PROBLEM: Please go through the records below and return every line holding the word "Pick".

Saved data entries:
===

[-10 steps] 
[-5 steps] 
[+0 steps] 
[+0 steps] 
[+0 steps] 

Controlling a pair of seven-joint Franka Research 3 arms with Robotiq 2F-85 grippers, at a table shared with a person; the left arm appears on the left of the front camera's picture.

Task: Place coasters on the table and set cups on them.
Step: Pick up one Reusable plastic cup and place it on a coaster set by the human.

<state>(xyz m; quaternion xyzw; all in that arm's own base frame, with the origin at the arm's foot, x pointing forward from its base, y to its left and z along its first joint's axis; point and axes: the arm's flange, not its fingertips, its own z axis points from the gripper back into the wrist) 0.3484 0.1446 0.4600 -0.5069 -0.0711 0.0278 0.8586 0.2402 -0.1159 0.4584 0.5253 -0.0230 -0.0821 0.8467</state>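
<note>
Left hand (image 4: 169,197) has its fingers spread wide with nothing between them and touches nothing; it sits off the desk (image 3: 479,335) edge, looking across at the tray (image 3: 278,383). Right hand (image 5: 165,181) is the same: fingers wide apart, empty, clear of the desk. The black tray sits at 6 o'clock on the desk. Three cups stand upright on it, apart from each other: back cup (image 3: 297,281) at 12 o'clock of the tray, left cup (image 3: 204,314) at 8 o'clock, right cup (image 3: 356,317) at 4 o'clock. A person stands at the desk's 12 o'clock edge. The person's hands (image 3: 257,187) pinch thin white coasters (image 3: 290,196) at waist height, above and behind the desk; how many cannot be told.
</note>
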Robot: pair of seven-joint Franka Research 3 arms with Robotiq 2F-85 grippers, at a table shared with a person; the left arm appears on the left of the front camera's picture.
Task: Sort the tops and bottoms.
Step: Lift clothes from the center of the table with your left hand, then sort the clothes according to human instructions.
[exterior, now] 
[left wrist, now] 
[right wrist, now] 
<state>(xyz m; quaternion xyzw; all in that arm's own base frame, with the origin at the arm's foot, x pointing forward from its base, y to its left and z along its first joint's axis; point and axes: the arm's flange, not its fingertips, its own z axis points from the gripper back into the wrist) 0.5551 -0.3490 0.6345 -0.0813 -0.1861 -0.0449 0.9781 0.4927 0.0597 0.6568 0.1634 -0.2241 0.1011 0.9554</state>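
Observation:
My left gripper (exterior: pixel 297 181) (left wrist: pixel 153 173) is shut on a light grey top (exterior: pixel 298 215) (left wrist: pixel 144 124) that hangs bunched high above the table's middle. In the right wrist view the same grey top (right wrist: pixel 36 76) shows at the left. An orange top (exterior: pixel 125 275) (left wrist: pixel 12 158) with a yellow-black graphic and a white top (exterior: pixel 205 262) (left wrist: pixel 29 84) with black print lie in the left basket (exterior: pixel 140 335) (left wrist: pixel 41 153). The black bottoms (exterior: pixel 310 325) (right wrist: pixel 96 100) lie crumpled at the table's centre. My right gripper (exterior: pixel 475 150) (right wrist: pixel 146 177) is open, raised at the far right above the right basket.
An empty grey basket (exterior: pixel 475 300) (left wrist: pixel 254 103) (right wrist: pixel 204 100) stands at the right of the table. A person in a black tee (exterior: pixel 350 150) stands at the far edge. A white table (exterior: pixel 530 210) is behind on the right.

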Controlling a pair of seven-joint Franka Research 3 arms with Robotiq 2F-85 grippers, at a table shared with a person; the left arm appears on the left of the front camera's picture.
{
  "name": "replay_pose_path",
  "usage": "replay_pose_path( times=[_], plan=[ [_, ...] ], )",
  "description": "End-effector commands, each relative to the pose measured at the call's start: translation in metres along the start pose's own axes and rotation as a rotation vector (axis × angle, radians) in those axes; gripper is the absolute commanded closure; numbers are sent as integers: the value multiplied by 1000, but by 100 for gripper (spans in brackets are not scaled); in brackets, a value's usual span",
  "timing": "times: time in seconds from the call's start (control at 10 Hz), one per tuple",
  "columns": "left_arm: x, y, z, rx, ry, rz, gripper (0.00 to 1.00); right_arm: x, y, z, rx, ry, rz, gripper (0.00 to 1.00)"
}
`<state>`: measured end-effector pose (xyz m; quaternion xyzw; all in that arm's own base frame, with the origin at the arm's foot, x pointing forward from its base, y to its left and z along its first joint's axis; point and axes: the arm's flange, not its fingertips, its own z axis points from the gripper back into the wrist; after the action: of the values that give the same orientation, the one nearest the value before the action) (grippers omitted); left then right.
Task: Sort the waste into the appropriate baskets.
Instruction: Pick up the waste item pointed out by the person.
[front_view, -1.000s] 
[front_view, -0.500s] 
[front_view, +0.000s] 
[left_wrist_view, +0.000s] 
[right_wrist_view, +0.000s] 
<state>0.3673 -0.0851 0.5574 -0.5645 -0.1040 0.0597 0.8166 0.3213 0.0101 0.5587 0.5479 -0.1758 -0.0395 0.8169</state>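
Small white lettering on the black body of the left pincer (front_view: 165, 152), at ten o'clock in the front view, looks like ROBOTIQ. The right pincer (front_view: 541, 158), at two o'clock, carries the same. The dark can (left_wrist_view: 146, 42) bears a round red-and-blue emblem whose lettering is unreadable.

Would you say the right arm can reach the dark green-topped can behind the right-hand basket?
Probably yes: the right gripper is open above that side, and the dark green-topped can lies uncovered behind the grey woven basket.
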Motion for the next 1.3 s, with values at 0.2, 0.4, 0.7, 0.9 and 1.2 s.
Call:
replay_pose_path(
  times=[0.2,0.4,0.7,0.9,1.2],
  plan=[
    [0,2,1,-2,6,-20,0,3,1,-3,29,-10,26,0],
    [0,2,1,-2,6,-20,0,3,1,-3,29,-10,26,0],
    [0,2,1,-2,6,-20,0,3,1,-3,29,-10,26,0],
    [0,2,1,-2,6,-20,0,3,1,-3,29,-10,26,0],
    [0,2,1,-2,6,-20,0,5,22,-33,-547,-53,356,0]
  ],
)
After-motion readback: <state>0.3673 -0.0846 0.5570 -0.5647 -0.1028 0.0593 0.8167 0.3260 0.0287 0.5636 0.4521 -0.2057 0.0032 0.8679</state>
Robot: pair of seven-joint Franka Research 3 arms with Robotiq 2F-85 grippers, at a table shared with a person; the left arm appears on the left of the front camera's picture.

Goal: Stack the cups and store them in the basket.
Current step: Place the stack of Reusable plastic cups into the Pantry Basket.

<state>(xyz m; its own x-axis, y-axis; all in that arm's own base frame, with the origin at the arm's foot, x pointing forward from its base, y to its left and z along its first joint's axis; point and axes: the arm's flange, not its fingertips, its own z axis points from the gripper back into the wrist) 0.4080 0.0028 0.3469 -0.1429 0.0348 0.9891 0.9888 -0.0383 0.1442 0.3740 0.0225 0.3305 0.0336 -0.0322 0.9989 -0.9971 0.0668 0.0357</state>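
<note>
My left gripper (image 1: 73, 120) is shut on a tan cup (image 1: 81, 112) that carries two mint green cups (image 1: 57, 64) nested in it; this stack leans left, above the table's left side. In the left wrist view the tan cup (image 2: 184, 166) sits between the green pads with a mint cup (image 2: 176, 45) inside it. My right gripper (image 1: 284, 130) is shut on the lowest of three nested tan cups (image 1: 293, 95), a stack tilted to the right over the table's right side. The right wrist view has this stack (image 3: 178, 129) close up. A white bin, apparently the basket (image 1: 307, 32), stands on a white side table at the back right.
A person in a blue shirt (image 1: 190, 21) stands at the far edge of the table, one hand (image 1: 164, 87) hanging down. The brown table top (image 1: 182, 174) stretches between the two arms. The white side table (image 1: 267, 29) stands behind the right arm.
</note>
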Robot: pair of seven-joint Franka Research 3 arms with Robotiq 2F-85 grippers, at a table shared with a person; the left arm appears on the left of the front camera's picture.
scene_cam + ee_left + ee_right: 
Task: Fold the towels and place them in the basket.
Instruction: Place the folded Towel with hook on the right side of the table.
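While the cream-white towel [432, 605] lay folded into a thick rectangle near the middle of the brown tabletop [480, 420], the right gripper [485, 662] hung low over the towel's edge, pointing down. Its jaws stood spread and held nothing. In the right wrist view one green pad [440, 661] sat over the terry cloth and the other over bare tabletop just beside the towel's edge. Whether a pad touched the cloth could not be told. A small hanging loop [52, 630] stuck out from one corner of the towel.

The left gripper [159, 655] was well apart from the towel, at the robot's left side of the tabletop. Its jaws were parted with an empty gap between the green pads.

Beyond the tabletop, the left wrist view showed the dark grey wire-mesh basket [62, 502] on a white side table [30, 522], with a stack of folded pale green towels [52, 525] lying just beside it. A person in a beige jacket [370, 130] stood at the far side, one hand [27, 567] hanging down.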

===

EXERCISE OUTPUT:
Step: Pick up one Reusable plastic cup and place it on a coaster set by the human.
Instruction: Pick up the waste item pointed out by the person.

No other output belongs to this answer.